さらに、ウェストハム戦で2−0と勝利して連敗を止めた試合では、アウェイスタンドから「アルネ・スロット!」のチャントが力強く響いたとされ、選手や一部サポーターはなお監督を支える姿勢を見せています。 ただ、その後のサンダーランド戦で連勝を逃したことで、再び議論に火がついた形です。

求められるのは「変化」と「我慢」 サンダーランド戦が突きつけた現実

サンダーランドとの1−1ドローは、数字の上では「アウェイでの引き分け」と片づけられるかもしれません。しかし、王者として連覇を目指すクラブにとっては、

  • 格下と目される相手に主導権を握りきれなかったこと
  • 終盤にかけてゴールへ迫る迫力を欠いたこと
  • メンバー選考や交代策への不満が、サポーターの間でさらに増幅したこと

など、多くの課題を改めて突きつける試合になりました。

ショボスライの言うように「すべてを変える」ほどの抜本的な見直しが必要なのか、それともヴィルツのように「忍耐強く努力」しながら少しずつ改善していくべきなのか。スロット監督をめぐる議論も含め、リヴァプールは今、クラブとしての進むべき方向性を突きつけられています。
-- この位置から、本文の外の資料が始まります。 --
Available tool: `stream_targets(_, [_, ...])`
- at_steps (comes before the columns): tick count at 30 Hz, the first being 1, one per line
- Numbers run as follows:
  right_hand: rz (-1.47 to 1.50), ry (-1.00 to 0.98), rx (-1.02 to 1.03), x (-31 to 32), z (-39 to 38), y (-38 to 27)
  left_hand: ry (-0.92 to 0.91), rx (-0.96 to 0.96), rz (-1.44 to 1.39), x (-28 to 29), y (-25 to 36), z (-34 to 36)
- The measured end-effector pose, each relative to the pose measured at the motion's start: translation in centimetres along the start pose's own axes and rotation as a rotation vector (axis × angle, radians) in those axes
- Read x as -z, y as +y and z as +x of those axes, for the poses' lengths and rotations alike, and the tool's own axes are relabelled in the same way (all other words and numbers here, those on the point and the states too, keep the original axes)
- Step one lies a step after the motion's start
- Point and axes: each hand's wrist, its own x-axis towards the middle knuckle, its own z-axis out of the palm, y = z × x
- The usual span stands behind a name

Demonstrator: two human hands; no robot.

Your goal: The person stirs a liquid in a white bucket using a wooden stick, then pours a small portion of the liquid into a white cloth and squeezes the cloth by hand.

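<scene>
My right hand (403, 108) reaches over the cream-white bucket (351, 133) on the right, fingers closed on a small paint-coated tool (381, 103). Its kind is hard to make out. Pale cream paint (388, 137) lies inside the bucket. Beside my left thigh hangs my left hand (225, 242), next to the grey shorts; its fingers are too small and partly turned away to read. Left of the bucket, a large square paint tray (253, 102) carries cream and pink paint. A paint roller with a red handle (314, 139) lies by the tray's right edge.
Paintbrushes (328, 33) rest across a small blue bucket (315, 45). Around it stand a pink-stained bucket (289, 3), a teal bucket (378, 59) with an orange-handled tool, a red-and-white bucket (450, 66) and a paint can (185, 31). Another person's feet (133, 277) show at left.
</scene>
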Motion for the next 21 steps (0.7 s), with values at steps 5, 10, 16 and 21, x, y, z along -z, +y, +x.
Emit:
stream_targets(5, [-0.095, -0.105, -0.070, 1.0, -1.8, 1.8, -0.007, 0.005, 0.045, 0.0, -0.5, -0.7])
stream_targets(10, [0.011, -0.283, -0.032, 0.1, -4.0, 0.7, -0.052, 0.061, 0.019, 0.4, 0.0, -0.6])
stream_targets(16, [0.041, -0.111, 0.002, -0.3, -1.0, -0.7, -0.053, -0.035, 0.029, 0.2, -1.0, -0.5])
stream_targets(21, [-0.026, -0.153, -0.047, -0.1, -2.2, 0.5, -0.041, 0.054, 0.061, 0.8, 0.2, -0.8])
サンダーランド戦での足踏みは、単なる1試合の結果ではなく、「このままではタイトルどころか、CL出場権すら危うい」という現実を、あらためてサポーターとクラブ関係者に意識させるものになったと言えるでしょう。

王者リヴァプールは、この危機を乗り越えられるのでしょうか。サンダーランド戦を境に、チームがどのような決断を下し、どのような変化を見せるのかが、今後の焦点となっています。